The panel’s take home message was that a lack of safety data led to their decision.
This decision comes after what seemed like an optimistic week for Vivus. On Tuesday, when FDA released its briefing documents about Qnexa, media reports on the data suggested that even though the agency’s review focused on safety, it didn’t look like safety would be a dealbreaker. In a note to investors, Leerink Swann analyst Steve Yoo wrote, “Overall, we believe the language in the FDA briefing documents to be fairly benign, but the FDA is requesting a pregancy category X label that would include contraindication in pregnant women and a warning/ precaution for females of childbearing potential.”
At today’s panel, as expected, nobody really dwelled on Qnexa’s efficacy. But Vivus faced a lot of questions about safety, especially about the effects of Qnexa during a pregnancy. During clinical trials, 13 women on Qnexa gave birth, and none of the babies had birth defects. Because Qnexa is likely to be an appealing option for women of reproductive age if it’s approved, panelists were concerned that more data are needed to make sure Qnexa is safe during pregnancy. That’s because one of the components of Qnexa is topiramate, an epilepsy drug that is known to carry a risk of birth defects. What complicates things is that the dose of topiramate in Qnexa is lower than the dose used for treating epilepsy. It’s also lower than the doses used in studies that suggested topiramate carries a risk of birth defects.
The panel also discussed the other four safety concerns mentioned in the briefing documents:
But at the end of the day, panelists who voted ‘no’ felt like more long-term safety data was in order. From Feuerstein’s liveblog:
one of the “no” votes says obesity is a chronic disease, so tell me what happens to patients as they stay on the medication for years.
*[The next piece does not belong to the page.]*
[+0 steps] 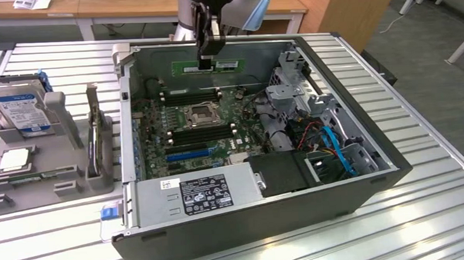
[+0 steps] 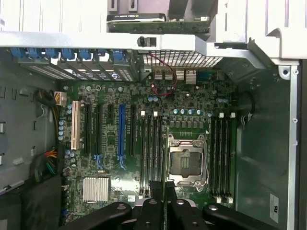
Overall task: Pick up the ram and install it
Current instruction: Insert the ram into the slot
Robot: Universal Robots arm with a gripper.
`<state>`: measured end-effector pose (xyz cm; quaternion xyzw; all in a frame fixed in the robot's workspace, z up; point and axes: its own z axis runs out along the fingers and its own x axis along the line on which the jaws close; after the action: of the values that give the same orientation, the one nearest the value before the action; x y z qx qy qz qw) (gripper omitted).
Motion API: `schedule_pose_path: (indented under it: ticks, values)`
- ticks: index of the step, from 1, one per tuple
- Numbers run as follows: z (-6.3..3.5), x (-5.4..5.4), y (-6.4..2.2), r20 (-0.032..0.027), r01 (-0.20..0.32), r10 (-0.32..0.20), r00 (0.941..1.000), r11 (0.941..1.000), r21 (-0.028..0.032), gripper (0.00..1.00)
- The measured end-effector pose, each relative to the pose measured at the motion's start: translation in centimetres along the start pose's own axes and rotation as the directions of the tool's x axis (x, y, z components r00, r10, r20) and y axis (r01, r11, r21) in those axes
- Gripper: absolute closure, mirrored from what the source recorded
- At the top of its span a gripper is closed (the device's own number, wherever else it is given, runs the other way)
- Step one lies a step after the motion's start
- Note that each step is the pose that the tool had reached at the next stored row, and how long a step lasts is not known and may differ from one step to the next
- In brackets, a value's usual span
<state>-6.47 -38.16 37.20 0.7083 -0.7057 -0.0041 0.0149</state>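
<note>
case [image 1: 260,234]: set on the table [image 1: 440,226]
motherboard [image 1: 192,117]: laid inside the case
ram [image 1: 231,65]: held by the gripper [image 1: 205,62] above the motherboard
hard drive [image 1: 18,107]: stood at the exterior view's left of the case

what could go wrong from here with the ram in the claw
The claw grips the ram only at its middle, so the stick might tilt or slip when pressed down.
In the wrist view the ram's edge seems to sit beside the open CPU socket rather than over the memory slots; a misaligned descent could strike the socket.
</note>
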Motion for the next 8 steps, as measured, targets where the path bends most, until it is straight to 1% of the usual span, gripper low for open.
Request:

The deadline for FDA to make a decision on Qnexa is October 28. So it might be a while before we hear the final word. Vivus has time to come up with more safety data.
Trading on Vivus’s shares was stopped today because of the hearing but will start again tomorrow. Shares for Arena and Orexigen, the other two big players in the obesity drug race, fell late today. It was a bit of a rollercoaster day for Arena, since shares soared earlier today because of new lorcaserin data published in the New England Journal of Medicine.
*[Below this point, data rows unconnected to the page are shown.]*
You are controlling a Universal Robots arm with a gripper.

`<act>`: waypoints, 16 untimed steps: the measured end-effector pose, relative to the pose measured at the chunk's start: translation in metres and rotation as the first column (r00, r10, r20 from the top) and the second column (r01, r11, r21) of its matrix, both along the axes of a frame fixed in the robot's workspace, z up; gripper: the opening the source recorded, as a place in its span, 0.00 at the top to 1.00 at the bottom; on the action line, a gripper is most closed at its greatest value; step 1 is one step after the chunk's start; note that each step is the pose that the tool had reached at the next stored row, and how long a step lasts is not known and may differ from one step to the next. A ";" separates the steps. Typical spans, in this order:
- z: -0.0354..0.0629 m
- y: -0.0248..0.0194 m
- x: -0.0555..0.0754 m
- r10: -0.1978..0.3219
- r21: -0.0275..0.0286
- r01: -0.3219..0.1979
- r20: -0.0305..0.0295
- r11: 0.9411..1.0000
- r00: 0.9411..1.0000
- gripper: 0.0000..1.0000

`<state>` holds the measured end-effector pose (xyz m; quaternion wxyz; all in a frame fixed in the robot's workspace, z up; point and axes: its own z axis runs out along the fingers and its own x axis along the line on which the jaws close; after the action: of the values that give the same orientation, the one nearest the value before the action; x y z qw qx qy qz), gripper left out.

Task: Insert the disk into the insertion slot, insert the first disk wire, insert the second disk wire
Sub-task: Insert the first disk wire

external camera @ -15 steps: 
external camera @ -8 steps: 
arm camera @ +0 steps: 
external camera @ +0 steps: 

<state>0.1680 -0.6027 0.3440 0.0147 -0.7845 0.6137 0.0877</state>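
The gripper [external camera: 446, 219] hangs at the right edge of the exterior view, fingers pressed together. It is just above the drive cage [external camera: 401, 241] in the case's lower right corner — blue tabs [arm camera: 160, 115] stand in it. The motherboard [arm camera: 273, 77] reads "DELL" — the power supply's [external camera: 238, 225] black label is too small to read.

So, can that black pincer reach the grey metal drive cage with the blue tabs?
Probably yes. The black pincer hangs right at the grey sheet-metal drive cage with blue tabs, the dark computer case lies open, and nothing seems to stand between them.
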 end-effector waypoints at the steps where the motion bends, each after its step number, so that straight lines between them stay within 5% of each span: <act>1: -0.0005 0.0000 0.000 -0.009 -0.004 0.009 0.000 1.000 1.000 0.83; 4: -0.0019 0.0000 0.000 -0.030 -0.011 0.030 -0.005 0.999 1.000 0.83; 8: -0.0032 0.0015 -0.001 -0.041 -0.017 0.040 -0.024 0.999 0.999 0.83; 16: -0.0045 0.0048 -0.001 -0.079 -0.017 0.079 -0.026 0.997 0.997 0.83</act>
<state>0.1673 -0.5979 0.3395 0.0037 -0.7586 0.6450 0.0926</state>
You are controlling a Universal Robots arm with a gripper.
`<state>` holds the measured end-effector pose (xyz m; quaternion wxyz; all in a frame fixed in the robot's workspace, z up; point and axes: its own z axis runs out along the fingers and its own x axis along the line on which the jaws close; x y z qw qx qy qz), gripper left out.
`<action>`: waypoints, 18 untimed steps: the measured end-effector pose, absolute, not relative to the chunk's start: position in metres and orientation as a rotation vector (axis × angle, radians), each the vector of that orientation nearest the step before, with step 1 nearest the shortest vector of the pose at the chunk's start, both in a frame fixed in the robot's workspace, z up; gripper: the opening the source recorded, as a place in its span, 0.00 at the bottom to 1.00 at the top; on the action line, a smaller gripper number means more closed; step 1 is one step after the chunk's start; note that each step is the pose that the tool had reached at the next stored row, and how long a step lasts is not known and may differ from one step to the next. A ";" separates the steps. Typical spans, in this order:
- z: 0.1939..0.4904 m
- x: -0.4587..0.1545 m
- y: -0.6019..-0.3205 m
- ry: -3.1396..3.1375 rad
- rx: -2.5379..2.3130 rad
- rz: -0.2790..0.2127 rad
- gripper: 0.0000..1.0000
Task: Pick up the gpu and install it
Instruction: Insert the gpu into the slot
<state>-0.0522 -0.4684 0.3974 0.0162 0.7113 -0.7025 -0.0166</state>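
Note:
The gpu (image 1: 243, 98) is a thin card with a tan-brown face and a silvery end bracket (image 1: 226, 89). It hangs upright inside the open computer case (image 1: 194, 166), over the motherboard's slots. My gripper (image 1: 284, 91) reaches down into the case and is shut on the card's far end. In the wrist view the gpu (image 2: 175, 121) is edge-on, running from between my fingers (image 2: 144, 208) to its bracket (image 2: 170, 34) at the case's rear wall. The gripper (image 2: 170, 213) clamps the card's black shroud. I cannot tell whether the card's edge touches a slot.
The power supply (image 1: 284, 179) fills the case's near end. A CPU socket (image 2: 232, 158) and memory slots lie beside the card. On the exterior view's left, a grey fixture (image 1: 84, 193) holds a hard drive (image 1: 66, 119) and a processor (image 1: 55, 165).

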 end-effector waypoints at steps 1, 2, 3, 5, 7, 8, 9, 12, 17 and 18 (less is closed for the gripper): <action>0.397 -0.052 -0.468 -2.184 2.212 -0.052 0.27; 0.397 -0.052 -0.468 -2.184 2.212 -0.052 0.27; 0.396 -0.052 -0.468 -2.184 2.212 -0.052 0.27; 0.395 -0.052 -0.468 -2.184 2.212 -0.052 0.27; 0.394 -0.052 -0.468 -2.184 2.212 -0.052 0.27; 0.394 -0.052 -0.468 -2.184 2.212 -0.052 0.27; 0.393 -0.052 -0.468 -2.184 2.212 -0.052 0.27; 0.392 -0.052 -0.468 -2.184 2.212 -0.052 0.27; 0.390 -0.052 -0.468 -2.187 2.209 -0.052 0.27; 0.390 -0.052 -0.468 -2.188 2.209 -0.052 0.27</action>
UPDATE July 16: Yesterday evening Vivus responded to the news in a conference call. In an accompanying press release, the company noted that “The vote from the Endocrinologic and Metabolic Drugs Advisory Committee is a recommendation. The FDA will take the Committee’s recommendation into consideration during its review of the current application and will make a determination. The FDA may or may not follow the Committee’s recommendation.”
Leland Wilson, Vivus’ CEO, said in the release “We appreciate the Advisory Committee’s recognition of obesity as a significant health crisis, and the challenges associated with the treatment of this disease.”
“We are disappointed with the Advisory Committee’s vote. While the final vote was close, and we are encouraged that the Committee recognized the efficacy demonstrated in the QNEXA clinical trials, we will work closely with the FDA leading up to our October 28, 2010 PDUFA date to address the labeling and safety questions raised during today’s proceedings. We remain committed to patients living with obesity and weight-related disease.”